Skin Bleach and Civilization: The Racial Formation of Blackness in 1920s Harlem

Academic journal article Journal of Pan African Studies

Skin Bleach and Civilization: The Racial Formation of Blackness in 1920s Harlem

Article excerpt

Introduction: Neither Simple Nor Sanguine

"To absorb a handful of Negroes in America and leave the unbleached millions of Africa in their savage blackness would be to deepen the gulf of racial cleavage as a world problem." (1) These were the words of Kelly Miller, Dean of Howard University, in a 1926 newspaper column entitled: "Is the American Negro to Remain Black or Become Bleached?" No outraged letters to the editor followed, nor were Miller's views out of step with public opinion in the early decades of the twentieth century. Miller's comment illustrates that the practice of skin bleaching was part of a much larger discourse of civilization, a discourse that incorporated the uplift of Africa's "unbleached millions" and that allowed one of the most prominent African American commentators of the day to seemingly offensively entwine the words "unbleached," "Africa," "savage," and "blackness." "Bleaching" was a potent double entendre, referring either to lightening the skin through bleach or through racial "amalgamation." In all senses, bleaching was complicated and far more than merely cosmetic.

Skin bleaching can't be understood in simple or sanguine terms, and it repels efforts to pigeonhole it as either callow self-hatred or bold racial resistance. (2) Rather, the argument of this article is that bleaching was part of seemingly contradictory ideas of progress, racial advancement, and civilization. African American skin bleaching practices in the 1920s constituted a profoundly micro-political form of self-masking and identity shifting mediated by both ideology and consumerism. The mask of face bleach exposes some of the other masks that Black folk assumed and fought over in that turbulent decade, as they struggled among themselves to define the boundaries and definitions of "the race." Skin bleaching was thus a part of an embodied and everyday Black mass discourse of civilization that illuminates disagreements between titans such as W.E.B. Du Bois and Marcus Garvey as well as the alchemy of racial transformations performed as everyday, private ablutions. If the formation of African American identity and the racial formation of Blackness proceeded not as a seamless natural evolution but through a series of incremental, politicized discourses, then skin bleaching helps to stain and delineate one chapter in the racial formation of African Americans. (3)

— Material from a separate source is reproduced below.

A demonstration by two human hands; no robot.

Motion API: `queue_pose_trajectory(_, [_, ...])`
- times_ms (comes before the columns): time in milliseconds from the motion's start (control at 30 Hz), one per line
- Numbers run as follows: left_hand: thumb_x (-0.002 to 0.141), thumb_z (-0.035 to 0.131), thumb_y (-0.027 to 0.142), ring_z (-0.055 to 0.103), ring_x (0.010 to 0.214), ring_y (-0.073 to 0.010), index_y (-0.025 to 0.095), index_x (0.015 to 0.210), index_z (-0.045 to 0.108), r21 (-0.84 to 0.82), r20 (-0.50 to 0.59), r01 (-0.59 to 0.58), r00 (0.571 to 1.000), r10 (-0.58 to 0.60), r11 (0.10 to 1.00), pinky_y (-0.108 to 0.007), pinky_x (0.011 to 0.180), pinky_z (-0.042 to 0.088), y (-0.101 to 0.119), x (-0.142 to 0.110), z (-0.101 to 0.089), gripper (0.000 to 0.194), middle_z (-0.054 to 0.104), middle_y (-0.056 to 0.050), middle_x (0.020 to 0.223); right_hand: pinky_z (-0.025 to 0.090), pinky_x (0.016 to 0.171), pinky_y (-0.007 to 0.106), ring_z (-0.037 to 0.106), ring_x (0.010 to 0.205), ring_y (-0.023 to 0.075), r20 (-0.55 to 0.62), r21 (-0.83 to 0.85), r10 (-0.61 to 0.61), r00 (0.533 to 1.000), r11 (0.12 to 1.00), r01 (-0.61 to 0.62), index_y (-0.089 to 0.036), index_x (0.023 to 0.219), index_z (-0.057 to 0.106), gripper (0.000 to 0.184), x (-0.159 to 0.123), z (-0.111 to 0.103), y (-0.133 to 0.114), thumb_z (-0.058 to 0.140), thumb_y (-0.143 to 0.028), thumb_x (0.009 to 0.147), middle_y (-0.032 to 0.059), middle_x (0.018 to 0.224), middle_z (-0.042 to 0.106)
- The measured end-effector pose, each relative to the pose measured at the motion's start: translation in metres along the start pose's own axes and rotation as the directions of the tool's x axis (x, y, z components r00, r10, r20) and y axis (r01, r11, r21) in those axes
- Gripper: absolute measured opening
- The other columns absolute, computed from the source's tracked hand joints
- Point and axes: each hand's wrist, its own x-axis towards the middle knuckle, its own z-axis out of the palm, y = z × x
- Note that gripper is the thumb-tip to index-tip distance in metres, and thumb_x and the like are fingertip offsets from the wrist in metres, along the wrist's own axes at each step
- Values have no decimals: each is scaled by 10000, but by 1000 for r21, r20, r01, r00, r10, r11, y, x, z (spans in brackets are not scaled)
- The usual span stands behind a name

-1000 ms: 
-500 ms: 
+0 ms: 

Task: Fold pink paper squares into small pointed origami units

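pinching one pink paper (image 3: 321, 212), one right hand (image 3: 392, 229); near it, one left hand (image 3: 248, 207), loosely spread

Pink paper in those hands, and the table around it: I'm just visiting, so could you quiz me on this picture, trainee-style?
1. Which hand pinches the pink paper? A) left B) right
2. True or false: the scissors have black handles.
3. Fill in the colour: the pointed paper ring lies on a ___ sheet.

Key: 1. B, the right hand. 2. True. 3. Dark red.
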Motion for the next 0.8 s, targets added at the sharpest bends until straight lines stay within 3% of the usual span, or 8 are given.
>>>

Skin Bleaching as a Contested Social Text

The larger context of the cosmetics, hair straighteners, bleaches, and beauty regimens of the 1920's was a mass market that targeted the new generation of young African American women working in wage labor in cities of the North in the wake of the Great Migration. Oftentimes created and marketed by African American women themselves, skin bleaches and hair straighteners created fortunes worth millions and accounted for a massive thirty to fifty percent of all advertisements in the Black press of the decade. (4) Containing caustic chemicals such as hydroquinone, which suppressed the production of melanin in the skin, skin bleaches could cause severe dermatitis and even death in high dosages. The power of skin bleaching as a social text resides partly in the fact that it was part of an intimate, quotidian, private, and largely un-remarkable ritual, something hundreds of thousands of people did between washing their faces and brushing their teeth. Bleaching was a form of self-fashioning, an autobiographical revision of race performed on the surface of one's own body.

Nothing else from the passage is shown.